想摆脱底层,想往上走,光靠文笔和小聪明不行,学历这块短板,必须补上。
那天晚上,她在账本的备注页上,重重地写下了一行字。
夜校,主攻高中课程,必须拿到高中同等学力证书。
灯光下,她的眼神亮得惊人,那股子不服输的狠劲,又添了几分笃定。
暮春的风裹着槐花香,端午的味儿渐渐浓了。
厂里放了半天假,林秋禾攥着刚买的两把艾草往家走,就见巷口围了一圈人,嘁嘁喳喳的议论声飘了过来。
挤进去一看,她的脚步顿住了。
是同村的狗蛋,大名王建军。
这小子从前可是镇上出了名的皮猴子。
爬树掏鸟窝,下河摸鱼虾,样样拔尖,还是学校里的尖子生,眉眼间透着一股子机灵劲儿。
那会儿他总拍着胸脯说,将来要考大学,要当城里人。
可眼前的人,哪里还有半点当年的影子?
头发乱得像鸡窝,沾着草屑,脸膛被晒得黑红干裂。
颧骨高高凸起,一双眼睛浑浊无神,看人时怯生生的,没了半分少年意气。
身上的褂子洗得发白,肩头磨出了洞,裤腿卷到膝盖,露出的小腿瘦得只剩骨头,上面还留着几道深浅不一的疤。

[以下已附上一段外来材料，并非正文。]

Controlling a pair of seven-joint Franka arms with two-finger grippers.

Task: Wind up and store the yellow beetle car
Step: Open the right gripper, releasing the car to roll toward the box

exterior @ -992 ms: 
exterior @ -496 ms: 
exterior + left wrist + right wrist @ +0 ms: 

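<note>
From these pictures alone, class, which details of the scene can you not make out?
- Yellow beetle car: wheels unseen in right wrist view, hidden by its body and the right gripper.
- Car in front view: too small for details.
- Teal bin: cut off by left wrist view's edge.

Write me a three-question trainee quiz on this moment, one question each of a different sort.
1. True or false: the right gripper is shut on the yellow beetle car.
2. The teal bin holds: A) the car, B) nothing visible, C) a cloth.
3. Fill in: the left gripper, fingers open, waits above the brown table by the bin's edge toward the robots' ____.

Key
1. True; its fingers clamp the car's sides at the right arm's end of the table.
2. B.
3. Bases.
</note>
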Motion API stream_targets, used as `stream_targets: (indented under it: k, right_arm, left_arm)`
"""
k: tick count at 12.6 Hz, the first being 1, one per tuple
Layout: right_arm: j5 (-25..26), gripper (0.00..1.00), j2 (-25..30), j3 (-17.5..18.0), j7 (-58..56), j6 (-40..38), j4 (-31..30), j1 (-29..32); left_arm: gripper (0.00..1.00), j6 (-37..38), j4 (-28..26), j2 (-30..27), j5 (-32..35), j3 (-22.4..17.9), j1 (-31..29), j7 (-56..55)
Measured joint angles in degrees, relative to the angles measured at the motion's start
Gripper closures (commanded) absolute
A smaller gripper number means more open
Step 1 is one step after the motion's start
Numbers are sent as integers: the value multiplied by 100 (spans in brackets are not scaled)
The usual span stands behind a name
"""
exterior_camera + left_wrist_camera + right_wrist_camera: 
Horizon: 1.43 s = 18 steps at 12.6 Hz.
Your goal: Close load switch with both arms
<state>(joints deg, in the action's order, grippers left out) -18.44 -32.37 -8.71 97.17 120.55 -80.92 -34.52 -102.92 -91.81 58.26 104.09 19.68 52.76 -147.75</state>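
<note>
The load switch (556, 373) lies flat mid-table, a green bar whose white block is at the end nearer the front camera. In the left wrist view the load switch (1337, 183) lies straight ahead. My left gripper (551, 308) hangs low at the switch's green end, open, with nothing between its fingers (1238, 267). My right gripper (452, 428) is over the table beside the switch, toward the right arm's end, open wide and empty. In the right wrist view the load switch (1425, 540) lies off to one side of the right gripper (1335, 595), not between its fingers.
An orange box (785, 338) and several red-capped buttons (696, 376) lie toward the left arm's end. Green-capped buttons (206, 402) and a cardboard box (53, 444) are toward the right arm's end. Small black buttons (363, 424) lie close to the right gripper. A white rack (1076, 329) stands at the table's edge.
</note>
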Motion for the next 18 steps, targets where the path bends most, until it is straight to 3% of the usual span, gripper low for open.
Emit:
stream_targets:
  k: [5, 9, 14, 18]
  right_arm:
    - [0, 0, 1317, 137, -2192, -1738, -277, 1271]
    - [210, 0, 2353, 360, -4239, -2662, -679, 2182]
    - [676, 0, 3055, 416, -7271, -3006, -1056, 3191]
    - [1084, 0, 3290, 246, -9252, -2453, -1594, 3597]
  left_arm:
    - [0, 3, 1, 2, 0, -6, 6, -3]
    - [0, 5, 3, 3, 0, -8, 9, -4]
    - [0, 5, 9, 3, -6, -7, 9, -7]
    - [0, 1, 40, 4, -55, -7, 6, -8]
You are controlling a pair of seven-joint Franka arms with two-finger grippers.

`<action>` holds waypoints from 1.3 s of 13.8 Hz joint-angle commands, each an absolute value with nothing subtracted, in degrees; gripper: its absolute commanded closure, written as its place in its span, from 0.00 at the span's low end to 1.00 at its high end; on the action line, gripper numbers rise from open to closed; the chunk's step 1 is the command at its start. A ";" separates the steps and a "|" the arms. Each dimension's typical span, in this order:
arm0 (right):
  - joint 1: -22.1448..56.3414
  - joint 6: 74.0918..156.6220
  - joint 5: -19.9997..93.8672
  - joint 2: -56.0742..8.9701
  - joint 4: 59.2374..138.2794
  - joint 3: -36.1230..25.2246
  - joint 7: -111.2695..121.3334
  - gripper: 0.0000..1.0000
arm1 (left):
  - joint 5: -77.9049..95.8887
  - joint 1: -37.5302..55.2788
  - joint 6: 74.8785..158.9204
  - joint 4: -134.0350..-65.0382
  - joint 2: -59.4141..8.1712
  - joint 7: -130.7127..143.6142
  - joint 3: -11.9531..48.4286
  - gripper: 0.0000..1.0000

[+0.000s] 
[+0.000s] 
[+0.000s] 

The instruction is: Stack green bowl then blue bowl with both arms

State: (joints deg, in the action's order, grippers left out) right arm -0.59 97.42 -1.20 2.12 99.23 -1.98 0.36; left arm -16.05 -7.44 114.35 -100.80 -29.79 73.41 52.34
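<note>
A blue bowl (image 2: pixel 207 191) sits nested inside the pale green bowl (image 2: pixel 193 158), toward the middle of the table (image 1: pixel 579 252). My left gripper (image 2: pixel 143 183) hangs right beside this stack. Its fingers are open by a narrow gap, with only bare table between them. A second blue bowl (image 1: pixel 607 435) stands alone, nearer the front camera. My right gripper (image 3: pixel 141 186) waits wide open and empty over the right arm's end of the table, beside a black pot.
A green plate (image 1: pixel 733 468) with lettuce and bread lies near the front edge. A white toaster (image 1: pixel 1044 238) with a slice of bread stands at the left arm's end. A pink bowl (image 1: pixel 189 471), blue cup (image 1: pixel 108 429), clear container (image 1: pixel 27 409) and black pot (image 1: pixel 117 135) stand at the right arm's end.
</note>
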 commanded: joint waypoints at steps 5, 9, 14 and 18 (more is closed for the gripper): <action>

他手里拎着个破布包,站在人群里,局促地搓着手,活像个没见过世面的乡下佬。
“……真是可惜了,当年多伶俐的娃,下乡这?年,磋磨得……”
“听说在那边干重活,吃不饱穿不暖,有次赶马车摔断了腿,也没正经瞧过,落下了病根……”
“他那点学问,在乡下根本用不上,还不是跟泥腿子一样,一辈子困在地里……”
街坊的议论声钻入耳膜,林秋禾的心猛地一揪。
她想起小时候,狗蛋总笑话她心高气傲,不跟他们这群皮孩子疯玩,说她是“书呆子”。